さて,本学会は,1991年11月30日に設立し,2021年に設立30周年を迎えました.同年の学術大会の時に,記念事業の一つとして30周年記念特別シンポジウムをオンラインで開催いたしました.第4代会長の岡部篤行先生,第8代会長の村山祐司先生,当時の会長(第15代会長)の大佛俊泰先生に,ご講演をいただきました.その時に気が付いたことは,第一に,本学会がこれまでの多くの会員の皆様の様々な活動の蓄積によって成り立っており,自分達の世代でより充実させて,さらに若い世代の方々に受け継ぐ必要があるということです.第二に,各時代の学術的・社会的な必要性に対応して,会員の皆様が多様な研究をされていることです.設立当時から継続している研究,新しく始まった研究,最近ではSDGsに関連した問題の解決を目指す研究も見られます.本学会では,産官学民のダイバーシティに富んだ環境において,様々なバックグラウンドを持つ会員の皆様の多様な視点やアイディアが交わり,新しい創造的な研究が生み出されて続けているのではないかと思います.

私は,内閣府の上席科学技術政策フェローとして,第5期科学技術基本計画(2016-2020年度)の策定に関わりました.この計画には,初めて,情報通信技術の効果的な利活用を前提とした「超スマート社会」「Society 5.0」の概念が盛り込まれ,第6期科学技術・イノベーション基本計画(2021-2025年度)にも引き継がれました.これらの概念は,サイバー空間とフィジカル空間を高度に融合させた人間中心の社会で,持続可能性と強靭性を備え,一人ひとりが多様な幸せを実現できる社会を指しています.また,これらの概念を基盤として,デジタルツイン,スマートシティ,XR(Cross Reality / Extended Reality),メタバース,生成AIなどの技術開発・融合が進んでいます.こうした技術は,GISとの親和性が高いため,本学会の会員の皆様が新しい研究,技術開発を行う可能性が高まっているのではないでしょうか.

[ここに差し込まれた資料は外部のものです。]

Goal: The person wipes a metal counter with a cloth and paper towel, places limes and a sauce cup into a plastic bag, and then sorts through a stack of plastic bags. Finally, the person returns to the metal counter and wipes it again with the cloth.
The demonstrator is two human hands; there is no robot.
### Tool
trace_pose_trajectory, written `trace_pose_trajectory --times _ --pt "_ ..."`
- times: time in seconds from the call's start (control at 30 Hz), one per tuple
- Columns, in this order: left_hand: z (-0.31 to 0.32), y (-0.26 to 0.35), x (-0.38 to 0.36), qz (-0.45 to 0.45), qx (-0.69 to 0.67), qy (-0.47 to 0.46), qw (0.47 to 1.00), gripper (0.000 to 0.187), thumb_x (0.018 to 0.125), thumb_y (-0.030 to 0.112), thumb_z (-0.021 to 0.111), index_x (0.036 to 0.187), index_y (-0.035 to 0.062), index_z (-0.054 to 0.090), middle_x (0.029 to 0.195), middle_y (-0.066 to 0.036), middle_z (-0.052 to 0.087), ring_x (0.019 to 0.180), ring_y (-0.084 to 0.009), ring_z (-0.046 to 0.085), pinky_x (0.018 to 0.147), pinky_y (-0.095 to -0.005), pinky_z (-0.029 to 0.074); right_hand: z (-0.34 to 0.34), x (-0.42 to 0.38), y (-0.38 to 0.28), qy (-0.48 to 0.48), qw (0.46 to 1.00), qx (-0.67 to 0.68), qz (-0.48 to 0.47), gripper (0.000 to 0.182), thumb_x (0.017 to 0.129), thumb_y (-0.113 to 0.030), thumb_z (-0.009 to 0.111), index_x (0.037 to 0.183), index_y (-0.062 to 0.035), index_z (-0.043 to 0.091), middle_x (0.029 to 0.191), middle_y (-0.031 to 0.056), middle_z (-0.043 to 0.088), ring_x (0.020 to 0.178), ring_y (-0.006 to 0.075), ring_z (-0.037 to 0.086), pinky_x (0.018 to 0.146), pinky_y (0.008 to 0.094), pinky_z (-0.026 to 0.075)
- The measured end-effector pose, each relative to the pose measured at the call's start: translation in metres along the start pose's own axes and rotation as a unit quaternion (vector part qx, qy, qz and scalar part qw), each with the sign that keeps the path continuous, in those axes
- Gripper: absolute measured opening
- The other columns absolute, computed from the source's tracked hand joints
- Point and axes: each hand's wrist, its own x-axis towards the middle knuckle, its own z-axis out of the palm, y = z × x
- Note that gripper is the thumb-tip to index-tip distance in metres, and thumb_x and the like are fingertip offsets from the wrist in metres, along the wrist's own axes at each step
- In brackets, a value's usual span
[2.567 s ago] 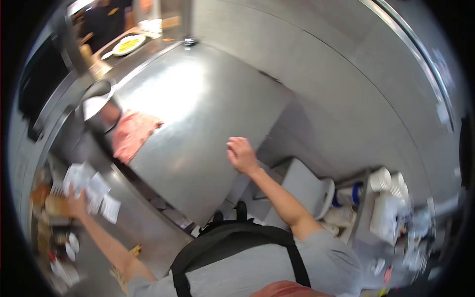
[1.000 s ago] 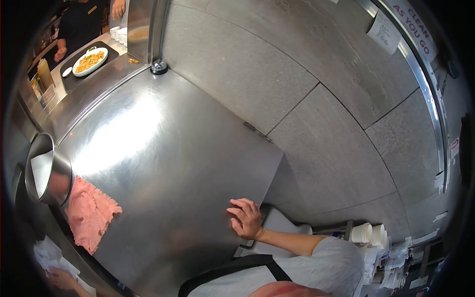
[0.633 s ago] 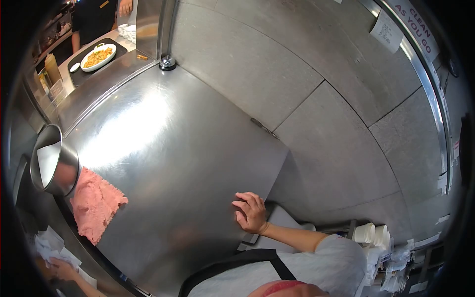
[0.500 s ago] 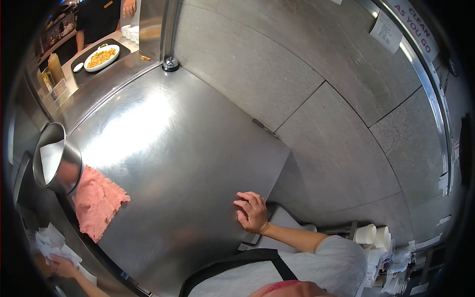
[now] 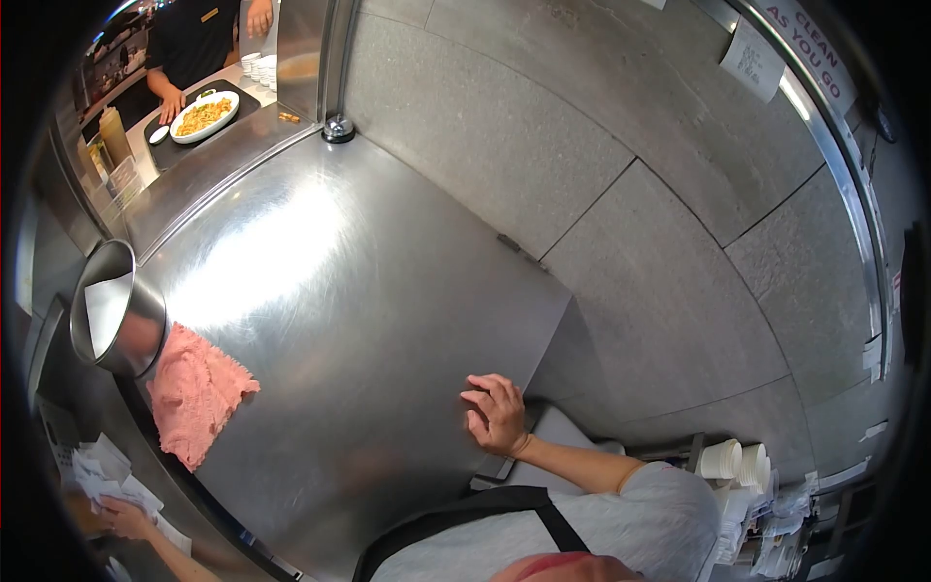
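Note:
My left hand (image 5: 128,519), at the lower left edge, is closed on a loose bunch of white papers (image 5: 109,475); its fingertips are partly hidden. My right hand (image 5: 499,417) is by the near right part of the steel table (image 5: 378,320), with loosely bent fingers apart and nothing in them. Between my hands, at the table's left edge, lies a crumpled pink cloth (image 5: 199,393). Beside the cloth a round metal container (image 5: 144,325) leans with a white sheet (image 5: 107,310) inside.
A call bell (image 5: 337,128) stands at the table's far corner. Past the pass-through, a co-worker's hand (image 5: 172,102) is at a dark tray (image 5: 233,121) bearing a white dish of food (image 5: 206,116). Stacked white tubs (image 5: 720,459) sit at lower right, beside the tiled floor (image 5: 669,281).
The co-worker's hand has come down to the tray beside the dish. My view has shifted slightly. My right hand keeps its place, and my left hand stays at the papers.

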Motion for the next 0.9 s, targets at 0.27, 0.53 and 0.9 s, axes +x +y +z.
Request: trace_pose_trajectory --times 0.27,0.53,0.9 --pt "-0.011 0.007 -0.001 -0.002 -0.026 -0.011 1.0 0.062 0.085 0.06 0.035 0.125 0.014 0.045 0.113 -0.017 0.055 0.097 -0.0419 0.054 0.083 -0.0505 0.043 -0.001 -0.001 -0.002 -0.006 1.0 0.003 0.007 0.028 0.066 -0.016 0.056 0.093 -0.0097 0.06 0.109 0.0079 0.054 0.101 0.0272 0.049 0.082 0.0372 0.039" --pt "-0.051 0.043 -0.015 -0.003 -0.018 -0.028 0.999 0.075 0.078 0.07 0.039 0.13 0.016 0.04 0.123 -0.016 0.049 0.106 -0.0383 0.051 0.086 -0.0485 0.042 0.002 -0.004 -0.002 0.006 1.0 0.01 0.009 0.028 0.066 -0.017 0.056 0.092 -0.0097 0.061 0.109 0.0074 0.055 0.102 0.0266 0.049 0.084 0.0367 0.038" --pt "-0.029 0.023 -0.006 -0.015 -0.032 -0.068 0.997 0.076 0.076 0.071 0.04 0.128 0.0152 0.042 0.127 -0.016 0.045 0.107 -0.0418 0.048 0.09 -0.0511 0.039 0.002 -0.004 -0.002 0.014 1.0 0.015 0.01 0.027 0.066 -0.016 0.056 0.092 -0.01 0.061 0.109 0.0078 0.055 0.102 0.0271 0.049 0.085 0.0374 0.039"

私は,もともと地理学(都市地理学,計量地理学)を専攻していましたが,社会工学という専門分野でGIS研究を始め,博士号を取得しました.2006年に現在の所属先に着任後は,GISを含む情報通信技術を用いた研究に従事しており,現在は情報工学が最も中心的な専門分野になります.情報通信技術は新しい技術であり,急速に進化しています.また,近年では,量子コンピュータや高速大容量通信などのハードウェアの進化も著しいです.こうした時代の到来こそ,本学会が進出できる範囲が広がり,会員の皆様がこれまで以上に活躍する機会が増えるのではないでしょうか.私も,わくわく感を忘れずに,好奇心を持って,皆様と一緒に最先端のチャレンジングな研究をしたいと思っています.

本学会には,上述のように,産官学民の様々な方々が参加してくださっています.また,最近は,若い学生会員の皆様も増えています.本学会では,こうした様々な会員の皆様が連携し,GIS研究や技術開発を進めることができる環境が既に整っています.本学会の今後のいっそうの発展に向けて一緒に進んでいきましょう.